Diversifying Your Portfolio: Is It Worth It?
As a savvy property investor, minimising risk should be one of your top priorities. It's not enough to create a profitable enterprise: you must also learn how to maintain your monetary wealth.
As a savvy property investor, minimising risk should be one of your top priorities. It’s not enough to create a profitable enterprise: you must also learn how to maintain your monetary wealth.
There are lots of different ways to do this, but diversification is one of the most popular. A risk management technique that involves the creation of a more varied investment portfolio, it can mean dipping your toes into unfamiliar territory, but it has the boon of actually working.

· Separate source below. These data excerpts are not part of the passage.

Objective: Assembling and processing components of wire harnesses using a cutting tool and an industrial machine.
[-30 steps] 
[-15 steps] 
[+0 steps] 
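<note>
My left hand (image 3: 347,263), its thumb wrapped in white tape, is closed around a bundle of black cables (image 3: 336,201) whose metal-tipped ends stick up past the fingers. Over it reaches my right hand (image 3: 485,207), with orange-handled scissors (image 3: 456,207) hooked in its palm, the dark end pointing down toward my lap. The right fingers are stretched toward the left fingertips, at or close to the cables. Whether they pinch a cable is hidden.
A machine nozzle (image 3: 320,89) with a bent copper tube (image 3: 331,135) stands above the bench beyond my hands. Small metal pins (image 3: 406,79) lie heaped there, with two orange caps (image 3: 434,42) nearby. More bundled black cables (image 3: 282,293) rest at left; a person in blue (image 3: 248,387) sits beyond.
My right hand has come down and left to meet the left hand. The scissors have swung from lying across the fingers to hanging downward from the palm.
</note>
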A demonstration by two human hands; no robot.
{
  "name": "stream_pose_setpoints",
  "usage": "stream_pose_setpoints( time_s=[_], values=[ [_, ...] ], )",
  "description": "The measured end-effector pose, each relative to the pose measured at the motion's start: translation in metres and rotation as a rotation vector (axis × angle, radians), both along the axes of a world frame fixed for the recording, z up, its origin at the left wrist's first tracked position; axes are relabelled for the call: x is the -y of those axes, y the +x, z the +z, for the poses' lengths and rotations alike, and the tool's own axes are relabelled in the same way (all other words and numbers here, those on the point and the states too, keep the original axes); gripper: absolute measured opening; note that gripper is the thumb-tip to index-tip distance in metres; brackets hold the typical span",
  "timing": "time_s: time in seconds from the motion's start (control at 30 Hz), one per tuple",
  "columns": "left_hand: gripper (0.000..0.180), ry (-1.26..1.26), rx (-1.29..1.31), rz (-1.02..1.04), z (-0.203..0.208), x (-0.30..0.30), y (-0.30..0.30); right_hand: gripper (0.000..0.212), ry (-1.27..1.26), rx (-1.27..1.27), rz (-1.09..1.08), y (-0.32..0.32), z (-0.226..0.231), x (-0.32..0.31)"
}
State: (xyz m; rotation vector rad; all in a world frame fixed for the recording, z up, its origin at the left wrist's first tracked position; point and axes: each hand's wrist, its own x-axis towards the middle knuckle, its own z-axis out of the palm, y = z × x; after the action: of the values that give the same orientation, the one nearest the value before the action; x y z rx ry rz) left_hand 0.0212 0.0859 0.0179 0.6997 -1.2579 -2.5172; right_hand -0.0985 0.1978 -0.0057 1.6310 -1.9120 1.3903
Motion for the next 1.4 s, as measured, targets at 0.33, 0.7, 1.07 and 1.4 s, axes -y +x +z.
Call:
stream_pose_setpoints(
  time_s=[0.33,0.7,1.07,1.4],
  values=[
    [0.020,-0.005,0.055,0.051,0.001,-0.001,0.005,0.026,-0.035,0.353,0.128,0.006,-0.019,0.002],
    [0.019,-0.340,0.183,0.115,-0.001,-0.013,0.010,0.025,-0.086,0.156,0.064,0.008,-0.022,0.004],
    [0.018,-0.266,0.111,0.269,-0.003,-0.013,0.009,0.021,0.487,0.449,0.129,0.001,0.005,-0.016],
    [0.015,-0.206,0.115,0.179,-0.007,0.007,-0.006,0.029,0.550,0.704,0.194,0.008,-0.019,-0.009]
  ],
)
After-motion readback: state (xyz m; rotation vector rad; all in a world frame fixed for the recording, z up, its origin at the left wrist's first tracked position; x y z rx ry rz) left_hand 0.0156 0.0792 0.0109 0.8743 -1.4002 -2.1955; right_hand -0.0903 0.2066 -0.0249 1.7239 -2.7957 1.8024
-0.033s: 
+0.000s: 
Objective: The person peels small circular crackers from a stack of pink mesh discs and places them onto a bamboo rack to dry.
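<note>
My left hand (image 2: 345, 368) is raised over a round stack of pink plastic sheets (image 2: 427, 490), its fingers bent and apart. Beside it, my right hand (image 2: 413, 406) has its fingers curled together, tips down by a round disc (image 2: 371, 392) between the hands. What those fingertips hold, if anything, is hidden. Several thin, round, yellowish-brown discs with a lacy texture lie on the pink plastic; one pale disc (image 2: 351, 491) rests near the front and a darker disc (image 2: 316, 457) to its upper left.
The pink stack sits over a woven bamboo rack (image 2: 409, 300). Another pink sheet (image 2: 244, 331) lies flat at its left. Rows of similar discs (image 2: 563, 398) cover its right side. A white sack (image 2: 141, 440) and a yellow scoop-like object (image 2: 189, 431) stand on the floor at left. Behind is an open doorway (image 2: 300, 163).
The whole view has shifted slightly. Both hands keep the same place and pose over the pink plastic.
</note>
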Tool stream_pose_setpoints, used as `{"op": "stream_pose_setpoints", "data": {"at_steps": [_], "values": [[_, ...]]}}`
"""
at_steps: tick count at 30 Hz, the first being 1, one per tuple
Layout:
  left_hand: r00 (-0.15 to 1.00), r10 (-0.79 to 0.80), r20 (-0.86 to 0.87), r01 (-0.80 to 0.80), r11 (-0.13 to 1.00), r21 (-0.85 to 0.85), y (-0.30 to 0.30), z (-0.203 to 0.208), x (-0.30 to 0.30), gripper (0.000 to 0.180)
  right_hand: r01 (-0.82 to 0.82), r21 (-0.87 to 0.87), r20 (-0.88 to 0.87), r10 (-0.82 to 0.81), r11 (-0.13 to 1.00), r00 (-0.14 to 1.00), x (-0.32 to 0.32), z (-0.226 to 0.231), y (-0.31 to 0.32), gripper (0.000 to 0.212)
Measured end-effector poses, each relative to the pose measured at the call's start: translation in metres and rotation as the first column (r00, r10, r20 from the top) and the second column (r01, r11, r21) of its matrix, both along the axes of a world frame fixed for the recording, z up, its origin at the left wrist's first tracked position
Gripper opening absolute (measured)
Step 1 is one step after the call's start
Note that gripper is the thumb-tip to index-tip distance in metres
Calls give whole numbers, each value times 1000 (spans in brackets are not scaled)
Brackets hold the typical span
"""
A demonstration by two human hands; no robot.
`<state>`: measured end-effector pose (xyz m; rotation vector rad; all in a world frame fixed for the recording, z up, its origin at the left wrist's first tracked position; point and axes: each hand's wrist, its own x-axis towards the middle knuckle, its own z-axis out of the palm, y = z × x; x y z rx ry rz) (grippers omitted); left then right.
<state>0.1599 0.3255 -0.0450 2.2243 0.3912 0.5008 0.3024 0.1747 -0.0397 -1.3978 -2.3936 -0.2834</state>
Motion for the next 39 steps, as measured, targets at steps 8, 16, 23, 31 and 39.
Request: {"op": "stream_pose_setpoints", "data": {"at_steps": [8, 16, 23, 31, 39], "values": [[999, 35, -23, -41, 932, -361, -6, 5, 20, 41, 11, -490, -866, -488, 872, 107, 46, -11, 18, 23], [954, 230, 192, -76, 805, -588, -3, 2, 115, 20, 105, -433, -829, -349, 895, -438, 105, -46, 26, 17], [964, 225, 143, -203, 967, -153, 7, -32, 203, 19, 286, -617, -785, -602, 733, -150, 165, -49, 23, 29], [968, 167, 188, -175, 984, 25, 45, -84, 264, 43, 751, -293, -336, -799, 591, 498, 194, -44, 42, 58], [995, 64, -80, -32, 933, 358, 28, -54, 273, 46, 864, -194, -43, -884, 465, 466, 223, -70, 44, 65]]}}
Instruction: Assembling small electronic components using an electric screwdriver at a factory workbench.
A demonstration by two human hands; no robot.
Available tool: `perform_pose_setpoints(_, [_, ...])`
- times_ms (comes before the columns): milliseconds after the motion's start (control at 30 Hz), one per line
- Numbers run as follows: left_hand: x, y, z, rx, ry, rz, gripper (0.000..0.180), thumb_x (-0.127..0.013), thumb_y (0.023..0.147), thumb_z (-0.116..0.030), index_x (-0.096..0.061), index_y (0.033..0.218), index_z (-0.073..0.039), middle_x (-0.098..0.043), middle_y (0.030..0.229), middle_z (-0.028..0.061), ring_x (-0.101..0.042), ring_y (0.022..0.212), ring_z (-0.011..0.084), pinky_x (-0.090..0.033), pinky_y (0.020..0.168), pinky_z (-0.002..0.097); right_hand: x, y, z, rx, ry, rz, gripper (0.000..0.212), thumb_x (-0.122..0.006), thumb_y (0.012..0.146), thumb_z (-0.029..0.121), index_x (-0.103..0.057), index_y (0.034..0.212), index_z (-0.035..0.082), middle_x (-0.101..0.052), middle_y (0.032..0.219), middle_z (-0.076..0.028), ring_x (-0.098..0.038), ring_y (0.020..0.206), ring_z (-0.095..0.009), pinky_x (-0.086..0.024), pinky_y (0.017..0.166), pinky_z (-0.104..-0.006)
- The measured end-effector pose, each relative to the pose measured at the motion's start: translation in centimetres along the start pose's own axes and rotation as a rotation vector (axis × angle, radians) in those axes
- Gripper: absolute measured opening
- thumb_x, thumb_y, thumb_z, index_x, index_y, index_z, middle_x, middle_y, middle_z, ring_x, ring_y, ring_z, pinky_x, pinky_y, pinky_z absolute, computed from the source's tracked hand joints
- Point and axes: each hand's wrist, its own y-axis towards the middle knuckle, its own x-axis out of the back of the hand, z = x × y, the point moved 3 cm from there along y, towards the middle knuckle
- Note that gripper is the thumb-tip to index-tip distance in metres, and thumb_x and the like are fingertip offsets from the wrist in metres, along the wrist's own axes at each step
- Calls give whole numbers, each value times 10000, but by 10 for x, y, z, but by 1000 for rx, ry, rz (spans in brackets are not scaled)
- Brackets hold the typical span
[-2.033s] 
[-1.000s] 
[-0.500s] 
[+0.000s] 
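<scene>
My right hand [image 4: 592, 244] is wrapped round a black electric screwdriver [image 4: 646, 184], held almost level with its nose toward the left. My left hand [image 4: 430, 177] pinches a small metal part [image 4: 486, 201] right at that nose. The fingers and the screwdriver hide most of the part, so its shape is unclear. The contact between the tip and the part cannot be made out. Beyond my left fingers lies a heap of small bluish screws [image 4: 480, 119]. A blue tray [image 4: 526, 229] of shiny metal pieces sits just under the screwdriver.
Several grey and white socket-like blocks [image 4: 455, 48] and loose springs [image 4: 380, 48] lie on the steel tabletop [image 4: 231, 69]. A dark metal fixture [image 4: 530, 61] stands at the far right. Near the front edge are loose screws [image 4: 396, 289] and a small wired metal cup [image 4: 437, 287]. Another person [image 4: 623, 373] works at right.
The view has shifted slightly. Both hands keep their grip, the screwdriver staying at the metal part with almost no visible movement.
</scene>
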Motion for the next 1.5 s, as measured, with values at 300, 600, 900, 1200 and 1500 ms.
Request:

This doesn’t mean it’s the right approach for everyone. Diversification certainly carries risks of its own, and this means it may not be the most appropriate course of action for all individuals. Here’s how to assess whether or not it will work for you…
What is diversification?
In any article about diversification, it’s important to provide a thorough explanation of the concept, so that’s what we’re going to do. At its heart, diversification is a risk management strategy, one that works by spreading a portfolio’s investment assets across a wide range of areas. This means rather than sticking solely to one type of property, you will add a varied mix of property types, or perhaps even expand your portfolio to include different investment instruments entirely, like options trading, forex, or stocks and shares.
What’s the logic behind it?
Now, a natural question one might ask themselves is how diversification actually works. The logic behind it is simple and easy to explain, so here’s a condensed answer that should help illustrate our point. Essentially, diversification works by spreading your risk across a number of investment markets, so that should any single asset class collapse, your portfolio as a whole will be diverse enough to weather such upheaval. This means that if the bottom were to fall out of the property market tomorrow, your finances would not be ruined in one fell swoop. Diversification has the added advantage of not only protecting your investment, but of also delivering a higher average yield overall.
What sort of assets should I add to my portfolio?
The beauty of diversification is that there’s no right or wrong answer when it comes to building a profitable portfolio. In fact, there are numerous ways to approach such an aim, and these include either adding different types of property (preferable to some but less effective overall) or expanding into entirely new areas instead.
We’ll take a look at the first to start. Some property investors prefer sticking to what they know, and where this is the case, you’re a little more limited with regards to what you can add to your portfolio. That said, we recommend including as many different types as you can, from sprawling, antiquated houses to neat, new-build flats. Overseas investments are another good idea, as global markets are not always affected by external factors in the same ways.
Your other – and more effective – option is to add different investment instruments to your portfolio. These could include everything from options trading – a type of derivative which allows you to profit from any and all market movements – all the way through to forex, stocks and shares, and even government bonds. The choice of how much risk you want to run is entirely up to you, but whatever you choose to add, you’ll find yourself in a far stronger position should the bottom ever fall out of the property market.
With all of this in mind, wouldn’t it be worth adding a little more diversity to your investments?